▶ Assigned task: Look below for the line that contains "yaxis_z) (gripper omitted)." and the line that contains "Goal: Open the", then restate both of them and every line in between, exactly. No picture goes in the copy.

--- START ---

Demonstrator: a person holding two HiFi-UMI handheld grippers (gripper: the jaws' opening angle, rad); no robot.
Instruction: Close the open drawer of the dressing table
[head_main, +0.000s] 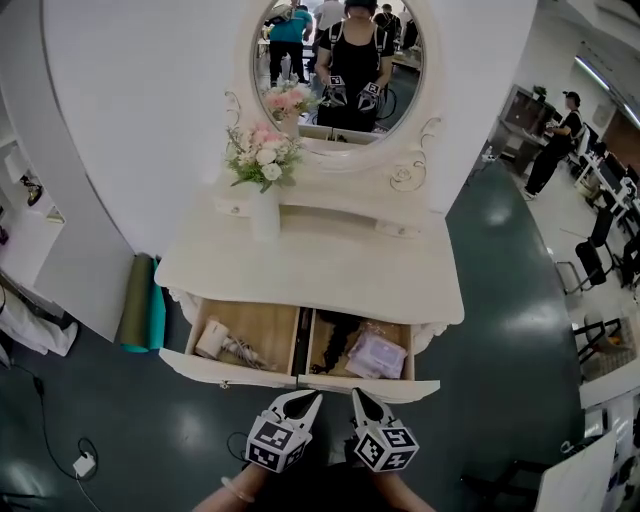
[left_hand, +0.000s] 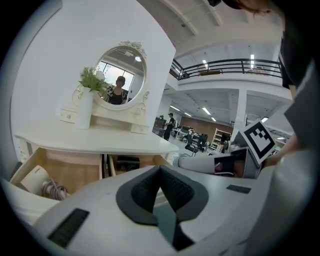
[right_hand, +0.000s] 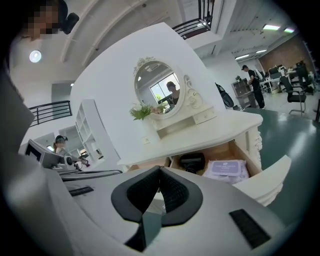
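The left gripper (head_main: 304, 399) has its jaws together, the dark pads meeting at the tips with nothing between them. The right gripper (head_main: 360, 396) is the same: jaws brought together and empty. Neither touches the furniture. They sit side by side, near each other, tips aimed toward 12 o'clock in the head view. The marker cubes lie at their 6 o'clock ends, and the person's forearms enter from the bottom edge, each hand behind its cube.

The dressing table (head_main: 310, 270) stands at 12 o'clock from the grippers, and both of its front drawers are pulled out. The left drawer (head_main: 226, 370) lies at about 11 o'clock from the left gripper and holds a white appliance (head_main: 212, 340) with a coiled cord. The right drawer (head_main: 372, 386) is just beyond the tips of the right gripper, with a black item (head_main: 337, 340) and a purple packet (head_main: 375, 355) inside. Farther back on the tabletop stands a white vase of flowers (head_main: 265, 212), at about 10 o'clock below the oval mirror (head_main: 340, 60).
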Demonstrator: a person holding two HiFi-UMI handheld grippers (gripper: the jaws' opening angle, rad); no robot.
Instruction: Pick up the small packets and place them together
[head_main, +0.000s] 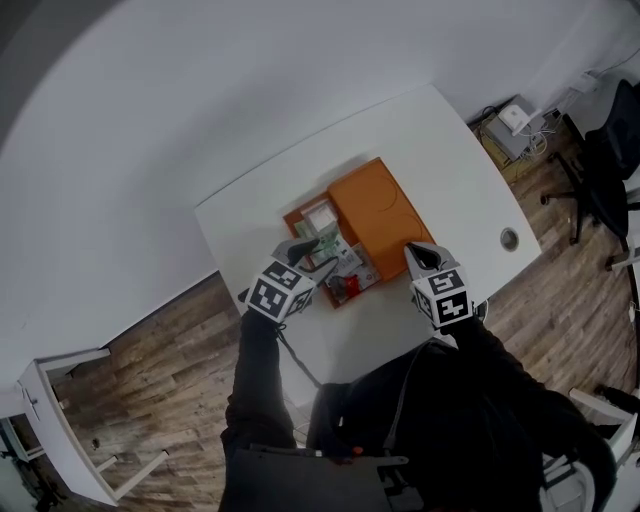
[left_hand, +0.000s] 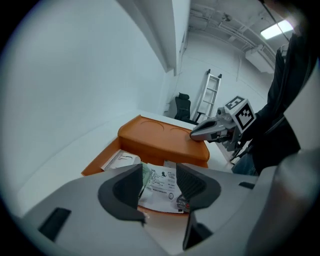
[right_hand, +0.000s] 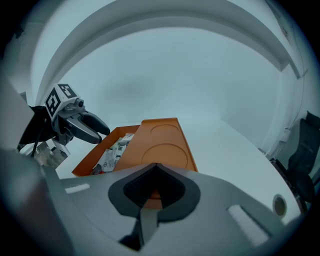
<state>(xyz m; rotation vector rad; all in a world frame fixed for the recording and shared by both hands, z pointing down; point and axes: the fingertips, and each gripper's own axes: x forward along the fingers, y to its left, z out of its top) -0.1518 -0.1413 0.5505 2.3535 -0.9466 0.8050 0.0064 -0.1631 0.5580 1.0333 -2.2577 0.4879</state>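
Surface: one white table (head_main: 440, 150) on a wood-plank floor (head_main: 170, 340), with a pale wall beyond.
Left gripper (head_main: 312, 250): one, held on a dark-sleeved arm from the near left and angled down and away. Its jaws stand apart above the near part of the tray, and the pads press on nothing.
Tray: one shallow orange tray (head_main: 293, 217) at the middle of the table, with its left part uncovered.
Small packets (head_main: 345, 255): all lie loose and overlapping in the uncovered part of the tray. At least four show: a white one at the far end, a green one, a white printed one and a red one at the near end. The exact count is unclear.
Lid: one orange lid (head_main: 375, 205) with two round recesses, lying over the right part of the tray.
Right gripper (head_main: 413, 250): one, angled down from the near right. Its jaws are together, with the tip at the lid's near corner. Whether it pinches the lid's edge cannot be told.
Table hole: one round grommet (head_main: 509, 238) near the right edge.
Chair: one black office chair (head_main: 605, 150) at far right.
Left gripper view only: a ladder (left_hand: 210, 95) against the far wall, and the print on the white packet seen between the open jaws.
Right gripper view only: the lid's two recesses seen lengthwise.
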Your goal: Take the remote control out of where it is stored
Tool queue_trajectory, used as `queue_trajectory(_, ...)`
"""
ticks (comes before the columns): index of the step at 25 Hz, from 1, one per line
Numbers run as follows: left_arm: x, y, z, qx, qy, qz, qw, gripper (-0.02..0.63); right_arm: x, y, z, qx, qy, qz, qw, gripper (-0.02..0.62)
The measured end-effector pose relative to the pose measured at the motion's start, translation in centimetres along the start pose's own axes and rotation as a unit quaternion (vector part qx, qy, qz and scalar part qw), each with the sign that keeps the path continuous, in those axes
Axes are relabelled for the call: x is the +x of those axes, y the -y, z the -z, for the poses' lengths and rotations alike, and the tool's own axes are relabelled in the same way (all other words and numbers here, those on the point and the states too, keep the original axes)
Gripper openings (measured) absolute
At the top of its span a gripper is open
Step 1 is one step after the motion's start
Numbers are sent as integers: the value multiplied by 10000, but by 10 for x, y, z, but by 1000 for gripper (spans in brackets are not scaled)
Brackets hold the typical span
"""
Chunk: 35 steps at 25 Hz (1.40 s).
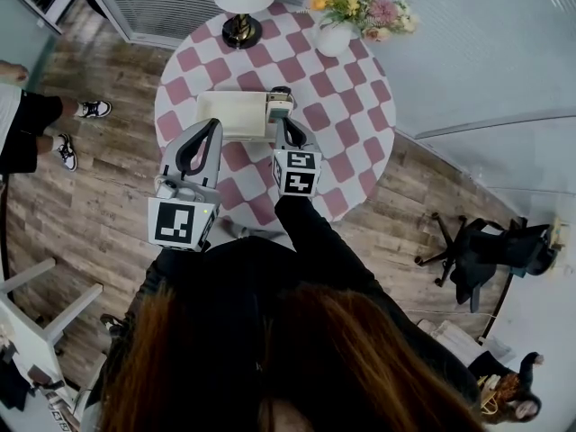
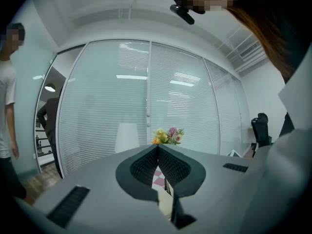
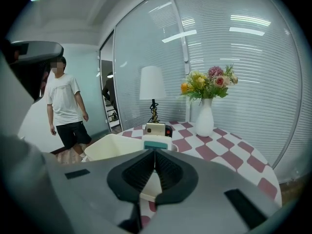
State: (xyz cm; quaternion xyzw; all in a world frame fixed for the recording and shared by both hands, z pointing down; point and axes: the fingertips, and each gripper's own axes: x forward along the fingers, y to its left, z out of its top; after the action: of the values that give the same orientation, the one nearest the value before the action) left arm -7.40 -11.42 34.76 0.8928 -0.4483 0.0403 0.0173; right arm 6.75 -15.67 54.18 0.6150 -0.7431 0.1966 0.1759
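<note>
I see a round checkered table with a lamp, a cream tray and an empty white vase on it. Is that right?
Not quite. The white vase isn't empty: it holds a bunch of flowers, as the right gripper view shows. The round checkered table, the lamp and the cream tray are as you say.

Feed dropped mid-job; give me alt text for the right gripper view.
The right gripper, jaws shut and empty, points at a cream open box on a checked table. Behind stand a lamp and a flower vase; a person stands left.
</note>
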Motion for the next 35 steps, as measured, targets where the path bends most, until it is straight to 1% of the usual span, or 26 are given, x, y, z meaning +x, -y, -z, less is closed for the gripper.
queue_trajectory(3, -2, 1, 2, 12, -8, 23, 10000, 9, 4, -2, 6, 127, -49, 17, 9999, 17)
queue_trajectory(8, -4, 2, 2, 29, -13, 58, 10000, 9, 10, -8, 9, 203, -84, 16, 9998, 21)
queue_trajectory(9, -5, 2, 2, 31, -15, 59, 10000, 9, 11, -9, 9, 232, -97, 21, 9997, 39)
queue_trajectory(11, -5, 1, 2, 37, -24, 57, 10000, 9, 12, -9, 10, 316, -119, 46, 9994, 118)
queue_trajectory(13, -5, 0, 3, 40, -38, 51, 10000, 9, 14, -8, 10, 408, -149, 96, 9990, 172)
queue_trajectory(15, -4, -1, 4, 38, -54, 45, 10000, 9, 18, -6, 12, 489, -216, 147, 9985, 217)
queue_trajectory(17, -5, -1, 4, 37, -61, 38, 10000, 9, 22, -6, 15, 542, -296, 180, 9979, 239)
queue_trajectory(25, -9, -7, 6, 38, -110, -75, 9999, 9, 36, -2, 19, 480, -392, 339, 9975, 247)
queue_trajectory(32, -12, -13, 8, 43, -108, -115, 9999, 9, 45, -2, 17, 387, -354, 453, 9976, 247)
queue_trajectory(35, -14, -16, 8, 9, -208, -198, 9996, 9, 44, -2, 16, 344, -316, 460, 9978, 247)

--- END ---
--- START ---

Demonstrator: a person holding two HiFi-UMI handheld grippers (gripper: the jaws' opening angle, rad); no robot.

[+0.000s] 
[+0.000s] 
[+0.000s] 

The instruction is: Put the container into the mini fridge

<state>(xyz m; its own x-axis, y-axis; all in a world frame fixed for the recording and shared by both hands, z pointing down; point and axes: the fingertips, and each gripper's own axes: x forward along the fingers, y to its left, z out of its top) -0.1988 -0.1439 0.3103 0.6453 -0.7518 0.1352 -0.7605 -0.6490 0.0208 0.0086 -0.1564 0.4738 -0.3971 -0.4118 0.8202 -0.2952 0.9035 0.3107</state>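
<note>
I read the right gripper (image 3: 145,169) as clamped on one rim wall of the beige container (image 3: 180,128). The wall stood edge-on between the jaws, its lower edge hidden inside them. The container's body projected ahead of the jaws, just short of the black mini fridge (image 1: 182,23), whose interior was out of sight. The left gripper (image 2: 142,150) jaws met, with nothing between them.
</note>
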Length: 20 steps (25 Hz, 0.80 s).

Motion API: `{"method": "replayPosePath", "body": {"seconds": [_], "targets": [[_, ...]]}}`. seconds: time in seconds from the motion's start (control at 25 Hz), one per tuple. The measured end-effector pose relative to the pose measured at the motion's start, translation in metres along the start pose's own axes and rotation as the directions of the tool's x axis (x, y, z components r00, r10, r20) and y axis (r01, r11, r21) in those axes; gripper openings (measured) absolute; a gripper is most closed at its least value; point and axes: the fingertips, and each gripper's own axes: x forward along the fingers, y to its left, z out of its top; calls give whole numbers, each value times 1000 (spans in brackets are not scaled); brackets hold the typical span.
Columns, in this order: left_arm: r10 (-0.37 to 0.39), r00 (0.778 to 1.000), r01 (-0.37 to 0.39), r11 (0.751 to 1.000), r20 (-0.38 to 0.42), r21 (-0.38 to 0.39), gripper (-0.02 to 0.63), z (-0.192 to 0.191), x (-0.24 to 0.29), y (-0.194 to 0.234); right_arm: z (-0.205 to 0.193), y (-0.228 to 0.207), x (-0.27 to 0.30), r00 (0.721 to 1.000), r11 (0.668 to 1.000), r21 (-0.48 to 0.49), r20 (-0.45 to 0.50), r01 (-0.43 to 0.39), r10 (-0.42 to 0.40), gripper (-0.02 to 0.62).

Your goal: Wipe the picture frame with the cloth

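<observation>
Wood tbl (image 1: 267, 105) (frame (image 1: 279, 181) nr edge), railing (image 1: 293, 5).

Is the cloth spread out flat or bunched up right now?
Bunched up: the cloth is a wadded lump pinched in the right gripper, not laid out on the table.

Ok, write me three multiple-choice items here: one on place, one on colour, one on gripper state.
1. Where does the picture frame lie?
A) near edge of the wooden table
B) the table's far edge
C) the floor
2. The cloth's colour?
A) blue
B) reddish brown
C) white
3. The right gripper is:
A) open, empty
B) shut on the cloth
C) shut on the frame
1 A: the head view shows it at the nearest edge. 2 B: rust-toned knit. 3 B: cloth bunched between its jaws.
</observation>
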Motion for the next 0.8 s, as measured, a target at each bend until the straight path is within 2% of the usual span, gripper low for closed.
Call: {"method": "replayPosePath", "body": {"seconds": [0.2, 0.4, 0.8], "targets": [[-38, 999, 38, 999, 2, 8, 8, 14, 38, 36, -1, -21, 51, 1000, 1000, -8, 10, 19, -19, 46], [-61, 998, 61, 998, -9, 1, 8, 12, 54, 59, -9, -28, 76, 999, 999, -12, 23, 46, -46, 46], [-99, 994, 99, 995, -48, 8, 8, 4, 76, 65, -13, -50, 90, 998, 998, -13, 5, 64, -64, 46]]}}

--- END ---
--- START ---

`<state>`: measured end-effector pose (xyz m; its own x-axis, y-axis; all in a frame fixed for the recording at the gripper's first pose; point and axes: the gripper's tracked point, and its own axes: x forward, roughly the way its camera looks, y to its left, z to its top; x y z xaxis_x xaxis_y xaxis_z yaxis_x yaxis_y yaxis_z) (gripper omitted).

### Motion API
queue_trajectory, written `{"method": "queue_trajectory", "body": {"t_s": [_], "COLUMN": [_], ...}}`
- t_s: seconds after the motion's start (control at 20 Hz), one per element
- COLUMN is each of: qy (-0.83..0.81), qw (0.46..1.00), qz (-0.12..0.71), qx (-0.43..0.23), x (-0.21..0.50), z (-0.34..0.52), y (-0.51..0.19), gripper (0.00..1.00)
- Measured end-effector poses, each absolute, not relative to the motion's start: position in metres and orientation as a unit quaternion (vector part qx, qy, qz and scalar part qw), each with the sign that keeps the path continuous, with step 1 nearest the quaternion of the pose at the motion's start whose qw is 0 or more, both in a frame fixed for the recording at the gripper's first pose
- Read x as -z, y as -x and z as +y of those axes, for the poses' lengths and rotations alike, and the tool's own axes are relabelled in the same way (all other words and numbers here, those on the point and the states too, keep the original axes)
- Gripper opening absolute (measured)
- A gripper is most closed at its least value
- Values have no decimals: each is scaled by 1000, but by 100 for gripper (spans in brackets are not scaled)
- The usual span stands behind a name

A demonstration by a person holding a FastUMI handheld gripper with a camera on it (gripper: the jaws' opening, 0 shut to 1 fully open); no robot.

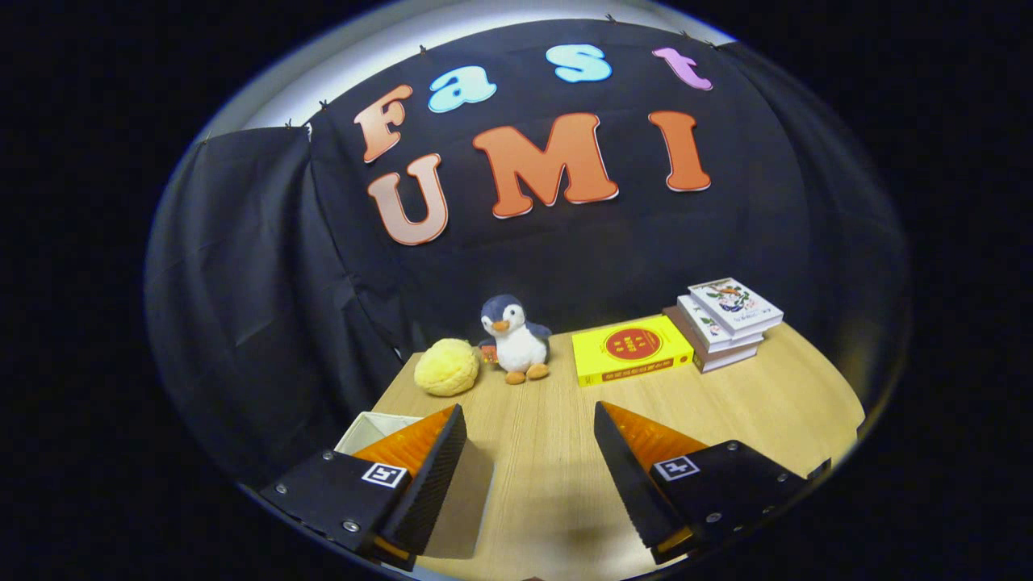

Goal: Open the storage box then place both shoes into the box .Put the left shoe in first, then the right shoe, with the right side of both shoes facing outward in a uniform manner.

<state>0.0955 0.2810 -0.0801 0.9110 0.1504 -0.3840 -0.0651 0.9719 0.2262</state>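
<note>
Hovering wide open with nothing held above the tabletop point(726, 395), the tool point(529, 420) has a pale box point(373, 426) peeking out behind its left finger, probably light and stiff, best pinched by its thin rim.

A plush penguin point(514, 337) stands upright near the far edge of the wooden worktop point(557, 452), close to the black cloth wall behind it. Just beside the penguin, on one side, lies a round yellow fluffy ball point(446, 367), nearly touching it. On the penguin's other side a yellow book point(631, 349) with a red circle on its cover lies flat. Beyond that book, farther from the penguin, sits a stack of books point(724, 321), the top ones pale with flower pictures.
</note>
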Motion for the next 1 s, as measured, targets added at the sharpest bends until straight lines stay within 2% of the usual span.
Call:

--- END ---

▶ The answer:
`<state>`: measured end-effector pose (xyz m; its own x-axis, y-axis; all in a frame fixed for the recording at the gripper's first pose; point and axes: the gripper's tracked point, and its own axes: x forward, roughly the way its camera looks, y to its left, z to its top; x y z xaxis_x xaxis_y xaxis_z yaxis_x yaxis_y yaxis_z) (gripper omitted).

### Motion API
queue_trajectory, written `{"method": "queue_trajectory", "body": {"t_s": [_], "COLUMN": [_], ...}}`
- t_s: seconds after the motion's start (control at 20 Hz), one per element
- COLUMN is each of: qy (-0.83..0.81), qw (0.46..1.00), qz (-0.12..0.71), qx (-0.43..0.23), x (-0.21..0.50), z (-0.34..0.52), y (-0.51..0.19), gripper (0.00..1.00)
- Measured end-effector poses, each absolute, not relative to the motion's start: position in metres and orientation as a unit quaternion (vector part qx, qy, qz and scalar part qw), each with the sign that keeps the path continuous, with step 1 nearest the quaternion of the pose at the motion's start whose qw is 0 or more, both in a frame fixed for the recording at the gripper's first pose
- Read x as -z, y as -x and z as +y of those axes, for the poses' lengths and rotations alike, and the tool's own axes are relabelled in the same way (all other words and numbers here, those on the point and the states too, keep the original axes)
- Gripper opening absolute (measured)
- A gripper is most closed at its least value
- Values have no decimals: each is scaled by 1000, but by 100 for gripper (spans in brackets are not scaled)
- The usual span stands behind a name

A demonstration by a person holding a FastUMI handheld gripper with a camera on it (gripper: the jaws' opening, 0 shut to 1 fully open); no robot.


Goal: Open the storage box then place both shoes into the box .Put the left shoe in first, then the right shoe, with the right side of both shoes facing outward in a uniform manner.

No further output is expected.